- _Instructions for the task_
Below are records; work out how many of their lines contain the word "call" and reply with the number only.

- _Material provided_
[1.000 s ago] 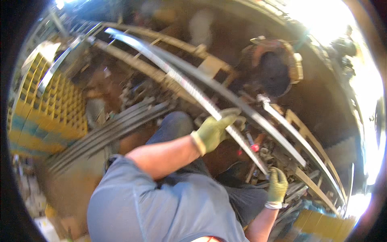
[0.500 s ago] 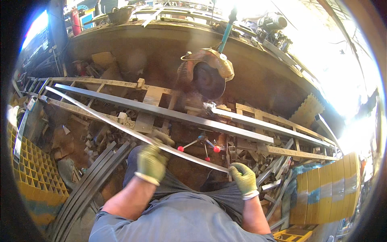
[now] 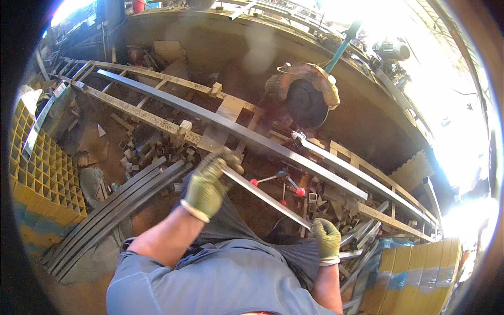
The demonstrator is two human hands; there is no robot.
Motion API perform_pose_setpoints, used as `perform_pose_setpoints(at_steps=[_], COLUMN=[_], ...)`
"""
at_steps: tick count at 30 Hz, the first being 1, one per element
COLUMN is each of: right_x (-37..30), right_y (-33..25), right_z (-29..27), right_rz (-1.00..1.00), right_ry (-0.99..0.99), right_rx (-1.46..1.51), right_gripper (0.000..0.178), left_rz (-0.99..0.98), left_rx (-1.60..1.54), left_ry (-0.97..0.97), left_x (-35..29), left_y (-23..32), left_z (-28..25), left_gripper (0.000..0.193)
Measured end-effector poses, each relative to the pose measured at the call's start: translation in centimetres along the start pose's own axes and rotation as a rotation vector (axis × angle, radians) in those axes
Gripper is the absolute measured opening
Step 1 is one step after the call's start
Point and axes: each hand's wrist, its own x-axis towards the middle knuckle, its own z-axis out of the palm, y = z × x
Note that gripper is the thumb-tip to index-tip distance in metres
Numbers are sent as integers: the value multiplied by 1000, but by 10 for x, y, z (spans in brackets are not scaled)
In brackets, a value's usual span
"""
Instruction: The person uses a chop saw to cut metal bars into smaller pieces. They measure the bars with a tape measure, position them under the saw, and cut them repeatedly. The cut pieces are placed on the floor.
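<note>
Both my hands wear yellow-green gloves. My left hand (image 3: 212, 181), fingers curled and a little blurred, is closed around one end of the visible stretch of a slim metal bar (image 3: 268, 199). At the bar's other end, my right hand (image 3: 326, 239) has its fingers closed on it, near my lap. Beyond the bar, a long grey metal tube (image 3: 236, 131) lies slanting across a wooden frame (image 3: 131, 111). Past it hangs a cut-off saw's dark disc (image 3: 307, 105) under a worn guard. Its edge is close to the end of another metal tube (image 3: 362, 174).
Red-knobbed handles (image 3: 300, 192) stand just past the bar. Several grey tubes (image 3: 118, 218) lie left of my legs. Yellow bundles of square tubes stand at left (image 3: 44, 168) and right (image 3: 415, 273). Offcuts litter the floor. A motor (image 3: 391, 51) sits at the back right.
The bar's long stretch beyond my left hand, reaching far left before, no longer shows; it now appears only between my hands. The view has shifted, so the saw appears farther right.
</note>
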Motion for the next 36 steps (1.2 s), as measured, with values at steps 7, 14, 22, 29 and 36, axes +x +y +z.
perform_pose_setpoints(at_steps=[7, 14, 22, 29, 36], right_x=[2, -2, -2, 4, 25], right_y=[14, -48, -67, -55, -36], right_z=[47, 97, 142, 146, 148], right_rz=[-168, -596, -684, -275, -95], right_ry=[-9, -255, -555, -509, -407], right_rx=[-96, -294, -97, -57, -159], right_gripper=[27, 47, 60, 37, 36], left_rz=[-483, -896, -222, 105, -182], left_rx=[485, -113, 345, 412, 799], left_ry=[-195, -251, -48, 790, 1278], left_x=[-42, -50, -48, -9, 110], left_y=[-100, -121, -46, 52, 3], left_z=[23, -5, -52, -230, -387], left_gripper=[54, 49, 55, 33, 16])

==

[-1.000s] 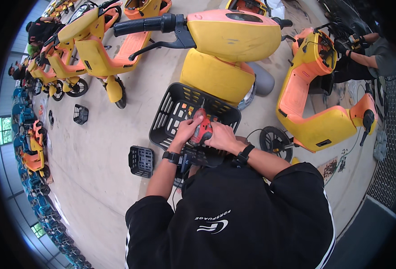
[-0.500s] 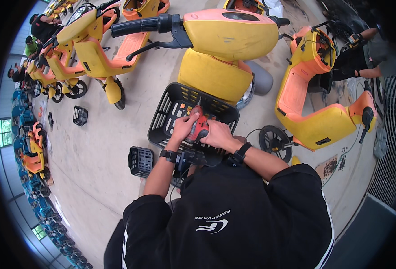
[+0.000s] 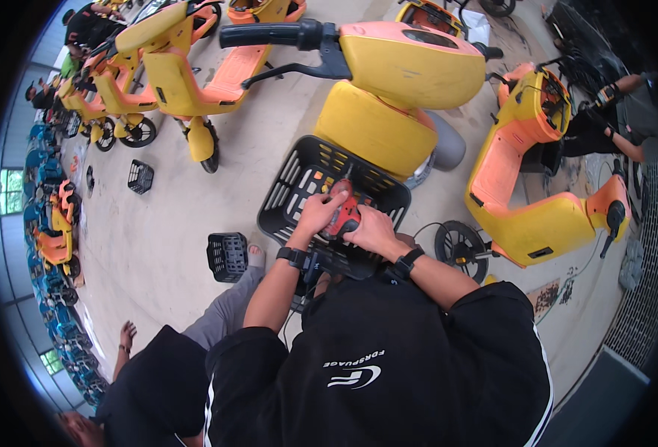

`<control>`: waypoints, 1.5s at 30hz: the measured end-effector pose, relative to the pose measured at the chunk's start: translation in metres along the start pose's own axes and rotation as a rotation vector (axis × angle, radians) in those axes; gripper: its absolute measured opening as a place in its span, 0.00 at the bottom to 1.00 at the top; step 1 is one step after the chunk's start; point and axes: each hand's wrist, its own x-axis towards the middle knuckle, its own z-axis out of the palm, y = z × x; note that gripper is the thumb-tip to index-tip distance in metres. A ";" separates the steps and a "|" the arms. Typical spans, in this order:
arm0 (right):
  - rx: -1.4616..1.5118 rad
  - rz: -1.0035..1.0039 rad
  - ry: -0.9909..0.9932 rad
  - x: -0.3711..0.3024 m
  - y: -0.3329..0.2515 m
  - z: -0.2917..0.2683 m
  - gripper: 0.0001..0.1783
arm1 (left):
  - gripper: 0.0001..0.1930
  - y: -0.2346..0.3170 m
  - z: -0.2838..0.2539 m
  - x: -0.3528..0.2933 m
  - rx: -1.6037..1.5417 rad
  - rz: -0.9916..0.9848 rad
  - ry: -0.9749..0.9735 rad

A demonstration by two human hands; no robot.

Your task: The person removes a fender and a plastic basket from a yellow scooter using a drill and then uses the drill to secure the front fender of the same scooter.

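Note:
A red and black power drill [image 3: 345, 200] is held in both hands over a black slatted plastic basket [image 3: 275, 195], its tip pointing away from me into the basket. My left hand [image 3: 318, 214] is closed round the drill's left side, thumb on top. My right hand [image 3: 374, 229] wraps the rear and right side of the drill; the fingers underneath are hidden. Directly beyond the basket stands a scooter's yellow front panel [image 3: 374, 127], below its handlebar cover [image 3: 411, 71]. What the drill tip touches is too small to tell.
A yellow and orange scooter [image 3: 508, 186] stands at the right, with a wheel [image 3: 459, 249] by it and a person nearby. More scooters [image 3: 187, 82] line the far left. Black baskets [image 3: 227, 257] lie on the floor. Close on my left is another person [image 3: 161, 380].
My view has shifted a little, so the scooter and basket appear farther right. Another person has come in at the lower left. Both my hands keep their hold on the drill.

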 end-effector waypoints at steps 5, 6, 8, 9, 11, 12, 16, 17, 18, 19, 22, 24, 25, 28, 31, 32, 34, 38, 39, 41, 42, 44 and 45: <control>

- _Result of the task_
2